The Minneapolis Park and Recreation Board is adding that to an otherwise flat budget to cover the beginning cost of launching what is essentially an overhaul of the urban forest, attributable to the emerald ash borer.

The bug threatens to kill all of the city's 40,000 boulevard ash trees sooner or later (with some already gone or dying). The park board's strategy is to steadily remove the doomed species -- ironically, planted as a replacement for elms after they were devastated by a fungus a generation ago -- and replant with other types of trees, avoiding a mass die-off and getting new trees growing.

The proposed tax increase represents 2.5 percent of the board's currrent $48.6 million budget. The percentage is a ceiling; the board could ultimately levy less than that. Board chairman John Erwin said the 2.5 percent levy would cost the owner of an average-value Minneapolis home $8.

"We're really trying to hold the line on the property tax issue," Erwin said. "But this is something above and beyond. To replace those trees is an incredible amount of work."

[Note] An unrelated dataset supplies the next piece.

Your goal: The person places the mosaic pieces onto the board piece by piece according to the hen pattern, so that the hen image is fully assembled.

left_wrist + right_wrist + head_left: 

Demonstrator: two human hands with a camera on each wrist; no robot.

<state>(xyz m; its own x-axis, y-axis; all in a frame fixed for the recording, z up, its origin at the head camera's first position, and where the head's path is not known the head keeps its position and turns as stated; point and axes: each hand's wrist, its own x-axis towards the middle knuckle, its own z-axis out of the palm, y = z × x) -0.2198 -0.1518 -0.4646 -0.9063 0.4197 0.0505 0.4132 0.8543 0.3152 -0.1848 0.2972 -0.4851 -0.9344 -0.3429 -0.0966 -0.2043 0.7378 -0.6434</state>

Even though the board has stepped up its tree-planting in recent years, storms and now bug infestations have set up what's currently a net loss of about 1,000 trees per year, Erwin said. Even if the current replanting rate were doubled, it would take six years for foresters to get back to even. Without an increased replanting rate, it would take 40 years, Erwin said.

The park board has levied a reforestation tax in the past -- it probably originated during the Dutch elm disease outbreak in the 1960s and 1970s, said park board forestry director Ralph Sievert..

The board's budget for 2014 will be made final in December.

Photo: Evidence of an emerald ash borer infestation at the Fort Snelling Golf Club in 2012 (Jeff Wheeler)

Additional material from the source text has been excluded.